PROBLEM TO WORK ON =
Any images in the material are to be dropped while every line is retyped exactly.

START DATA EXCERPT

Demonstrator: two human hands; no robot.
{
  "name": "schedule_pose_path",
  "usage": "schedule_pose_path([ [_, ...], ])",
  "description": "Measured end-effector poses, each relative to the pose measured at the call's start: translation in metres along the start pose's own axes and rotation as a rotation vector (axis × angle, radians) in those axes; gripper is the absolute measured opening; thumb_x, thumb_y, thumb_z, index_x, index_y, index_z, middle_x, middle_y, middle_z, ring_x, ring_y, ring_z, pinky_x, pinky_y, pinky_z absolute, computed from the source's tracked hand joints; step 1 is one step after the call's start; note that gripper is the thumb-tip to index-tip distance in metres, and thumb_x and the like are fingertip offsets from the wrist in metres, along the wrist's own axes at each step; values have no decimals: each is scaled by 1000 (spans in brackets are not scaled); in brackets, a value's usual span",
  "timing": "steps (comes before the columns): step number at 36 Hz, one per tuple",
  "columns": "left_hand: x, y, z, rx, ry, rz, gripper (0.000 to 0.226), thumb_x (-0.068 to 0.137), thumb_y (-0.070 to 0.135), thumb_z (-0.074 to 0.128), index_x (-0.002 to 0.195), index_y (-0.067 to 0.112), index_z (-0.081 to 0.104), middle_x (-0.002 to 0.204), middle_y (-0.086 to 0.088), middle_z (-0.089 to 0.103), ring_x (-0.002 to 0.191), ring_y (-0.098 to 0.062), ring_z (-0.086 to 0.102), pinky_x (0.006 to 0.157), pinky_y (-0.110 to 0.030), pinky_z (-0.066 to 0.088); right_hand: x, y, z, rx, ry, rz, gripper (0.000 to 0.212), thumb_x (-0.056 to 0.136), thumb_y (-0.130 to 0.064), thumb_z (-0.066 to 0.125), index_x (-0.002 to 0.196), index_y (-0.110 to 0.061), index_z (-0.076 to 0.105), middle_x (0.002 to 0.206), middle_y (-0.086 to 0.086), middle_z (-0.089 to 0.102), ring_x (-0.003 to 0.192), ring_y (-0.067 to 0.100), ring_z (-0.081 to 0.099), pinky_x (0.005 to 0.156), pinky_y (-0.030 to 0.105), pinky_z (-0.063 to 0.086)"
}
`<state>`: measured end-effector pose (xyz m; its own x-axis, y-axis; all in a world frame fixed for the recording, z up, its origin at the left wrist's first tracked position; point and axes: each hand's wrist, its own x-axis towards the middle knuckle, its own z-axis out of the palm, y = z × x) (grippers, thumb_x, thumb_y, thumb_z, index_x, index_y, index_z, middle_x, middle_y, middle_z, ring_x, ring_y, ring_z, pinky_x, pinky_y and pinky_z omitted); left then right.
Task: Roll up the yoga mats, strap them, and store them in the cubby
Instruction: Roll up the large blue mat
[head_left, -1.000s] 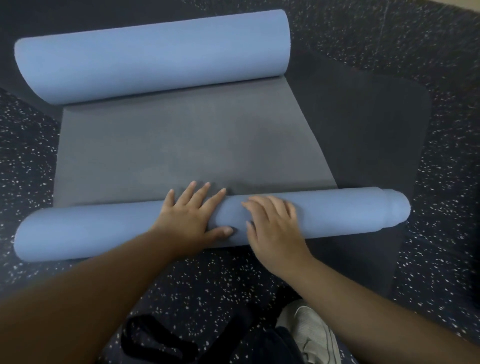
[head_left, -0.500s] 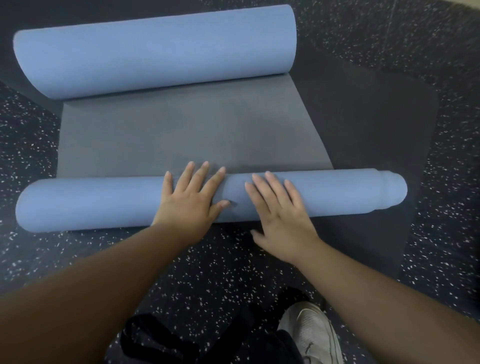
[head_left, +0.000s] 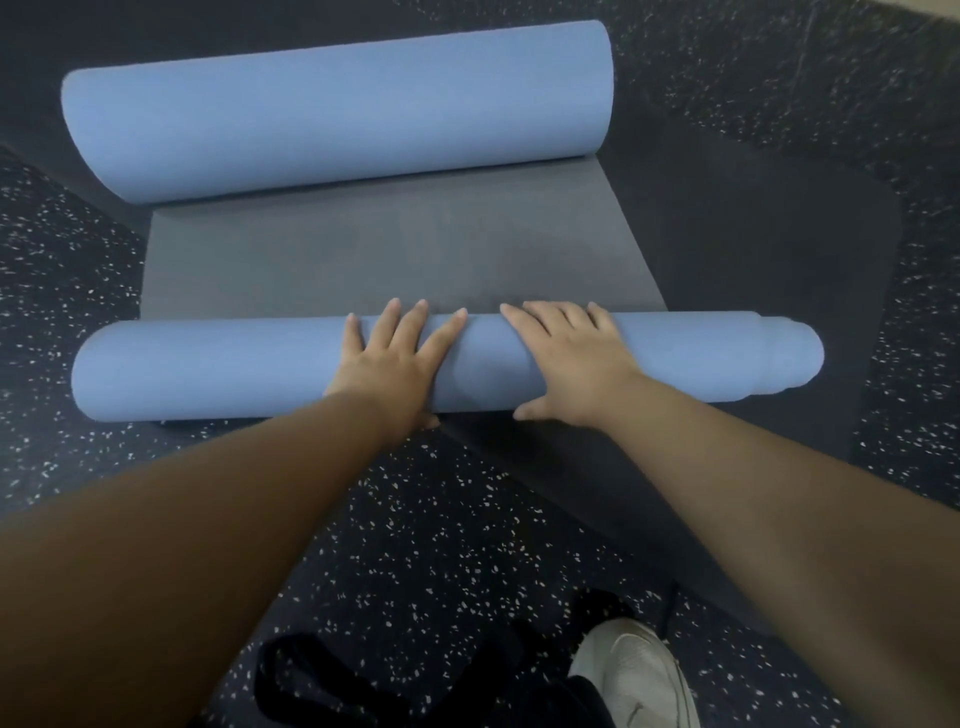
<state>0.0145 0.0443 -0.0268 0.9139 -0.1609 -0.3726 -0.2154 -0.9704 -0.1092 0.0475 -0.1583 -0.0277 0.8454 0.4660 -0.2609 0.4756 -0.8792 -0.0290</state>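
- Currently head view only: rolling step under way, not finished.
- Left hand (head_left: 387, 358) flat on top of near roll (head_left: 218, 371), fingers straight and spread, pressing, not curled round it.
- Right hand (head_left: 569, 358) flat on same roll just beside the left, fingers straight and close together, thumb down at the roll's near side; pressing too, no grip.
- Blue yoga mat (head_left: 395, 260) partly rolled: near roll lies across the floor (head_left: 52, 249), grey inner face flat between near roll and far curl (head_left: 332, 109).
- Far curl sits at the mat's far edge, blue side out, loosely curved over; looks sprung up rather than tightly rolled, judging by its wide arc.
- Right end of near roll (head_left: 792, 358) steps in, inner layers poking out past the outer wrap; roll is telescoped, may need squaring before strapping.
- Dark second mat (head_left: 753, 249) flat on floor under and to the right of the blue one, not rolled at all.
- Black strap (head_left: 311, 686) at near edge of view by white shoe (head_left: 639, 680), probably the strap for the mat; not on anything yet.
- Done so far: roughly the near part of one mat rolled.
- Left: rest of blue mat, strapping, whole dark mat, storing both.
- Cubby not in view.
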Motion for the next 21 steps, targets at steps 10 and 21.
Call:
schedule_pose_path([
  [10,12,-4,-12,34,4,27,106,80,54,68,150,37,-10,142,-10,30,133,-32,29,110,-57,22,-6,0,6,-108,85,-7,102,79,-51,70,154,-22,7,151,6,26,135,30,29,113,50,21],
  [21,-33,6,0,2,18,140,97,78,59,65,149,43,0,139,-3,38,123,-28,38,103,-42,31,-51,0,23,-46,151,-83,94,49,-59,74,129,-16,53,110,3,60,93,30,58,79,43,46],
])
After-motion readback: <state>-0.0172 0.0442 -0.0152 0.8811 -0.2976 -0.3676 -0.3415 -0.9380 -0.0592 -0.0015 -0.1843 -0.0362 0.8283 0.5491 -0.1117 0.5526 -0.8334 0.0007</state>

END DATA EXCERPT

RESPONSE =
Demonstrator: two human hands; no robot.
{
  "name": "schedule_pose_path",
  "usage": "schedule_pose_path([ [_, ...], ])",
  "description": "Measured end-effector poses, each relative to the pose measured at the call's start: translation in metres along the start pose's own axes and rotation as a rotation vector (axis × angle, radians) in those axes; gripper is the absolute measured opening; thumb_x, thumb_y, thumb_z, index_x, index_y, index_z, middle_x, middle_y, middle_z, ring_x, ring_y, ring_z, pinky_x, pinky_y, pinky_z absolute, computed from the source's tracked hand joints; step 1 is one step after the call's start; note that gripper is the thumb-tip to index-tip distance in metres, and thumb_x and the like are fingertip offsets from the wrist in metres, along the wrist's own axes at each step; values have no decimals: each is scaled by 1000 (spans in brackets are not scaled); in brackets, a value's usual span",
  "timing": "steps (comes before the columns): step number at 36 Hz, one per tuple",
  "columns": "left_hand: x, y, z, rx, ry, rz, gripper (0.000 to 0.226), thumb_x (-0.068 to 0.137), thumb_y (-0.070 to 0.135), thumb_z (-0.074 to 0.128), index_x (-0.002 to 0.195), index_y (-0.067 to 0.112), index_z (-0.081 to 0.104), middle_x (-0.002 to 0.204), middle_y (-0.086 to 0.088), middle_z (-0.089 to 0.103), ring_x (-0.002 to 0.191), ring_y (-0.098 to 0.062), ring_z (-0.086 to 0.102), pinky_x (0.006 to 0.157), pinky_y (-0.110 to 0.030), pinky_z (-0.066 to 0.088); right_hand: x, y, z, rx, ry, rz, gripper (0.000 to 0.212), thumb_x (-0.056 to 0.136), thumb_y (-0.130 to 0.064), thumb_z (-0.066 to 0.125), index_x (-0.002 to 0.196), index_y (-0.110 to 0.061), index_z (-0.076 to 0.105), middle_x (0.002 to 0.206), middle_y (-0.086 to 0.086), middle_z (-0.089 to 0.102), ring_x (-0.003 to 0.192), ring_y (-0.067 to 0.100), ring_z (-0.081 to 0.099), pinky_x (0.005 to 0.156), pinky_y (-0.030 to 0.105), pinky_z (-0.063 to 0.086)"
}
`<state>`: measured end-effector pose (xyz m; its own x-axis, y-axis; all in a world frame fixed for the recording, z up, its origin at the left wrist's first tracked position; point and axes: each hand's wrist, its own x-axis towards the middle knuckle, its own z-axis out of the palm, y = z × x) (grippers, thumb_x, thumb_y, thumb_z, index_x, index_y, index_z, middle_x, middle_y, middle_z, ring_x, ring_y, ring_z, pinky_x, pinky_y and pinky_z omitted); left then right.
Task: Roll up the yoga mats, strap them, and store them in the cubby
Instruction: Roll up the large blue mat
[head_left, -1.000s] 
[head_left, -0.500s] 
[head_left, +0.000s] 
<state>0.0145 0.0443 -0.0268 0.9139 -0.1609 -0.3726 -0.2154 -0.9704 -0.1092 0.0475 -0.1583 -0.0277 0.8454 0.4660 -0.2609 0.4756 -0.8792 -0.0290</state>
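- Currently head view only: rolling step under way, not finished.
- Left hand (head_left: 387, 358) flat on top of near roll (head_left: 218, 371), fingers straight and spread, pressing, not curled round it.
- Right hand (head_left: 569, 358) flat on same roll just beside the left, fingers straight and close together, thumb down at the roll's near side; pressing too, no grip.
- Blue yoga mat (head_left: 395, 260) partly rolled: near roll lies across the floor (head_left: 52, 249), grey inner face flat between near roll and far curl (head_left: 332, 109).
- Far curl sits at the mat's far edge, blue side out, loosely curved over; looks sprung up rather than tightly rolled, judging by its wide arc.
- Right end of near roll (head_left: 792, 358) steps in, inner layers poking out past the outer wrap; roll is telescoped, may need squaring before strapping.
- Dark second mat (head_left: 753, 249) flat on floor under and to the right of the blue one, not rolled at all.
- Black strap (head_left: 311, 686) at near edge of view by white shoe (head_left: 639, 680), probably the strap for the mat; not on anything yet.
- Done so far: roughly the near part of one mat rolled.
- Left: rest of blue mat, strapping, whole dark mat, storing both.
- Cubby not in view.
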Motion for the next 21 steps, targets at steps 10 and 21.
Call:
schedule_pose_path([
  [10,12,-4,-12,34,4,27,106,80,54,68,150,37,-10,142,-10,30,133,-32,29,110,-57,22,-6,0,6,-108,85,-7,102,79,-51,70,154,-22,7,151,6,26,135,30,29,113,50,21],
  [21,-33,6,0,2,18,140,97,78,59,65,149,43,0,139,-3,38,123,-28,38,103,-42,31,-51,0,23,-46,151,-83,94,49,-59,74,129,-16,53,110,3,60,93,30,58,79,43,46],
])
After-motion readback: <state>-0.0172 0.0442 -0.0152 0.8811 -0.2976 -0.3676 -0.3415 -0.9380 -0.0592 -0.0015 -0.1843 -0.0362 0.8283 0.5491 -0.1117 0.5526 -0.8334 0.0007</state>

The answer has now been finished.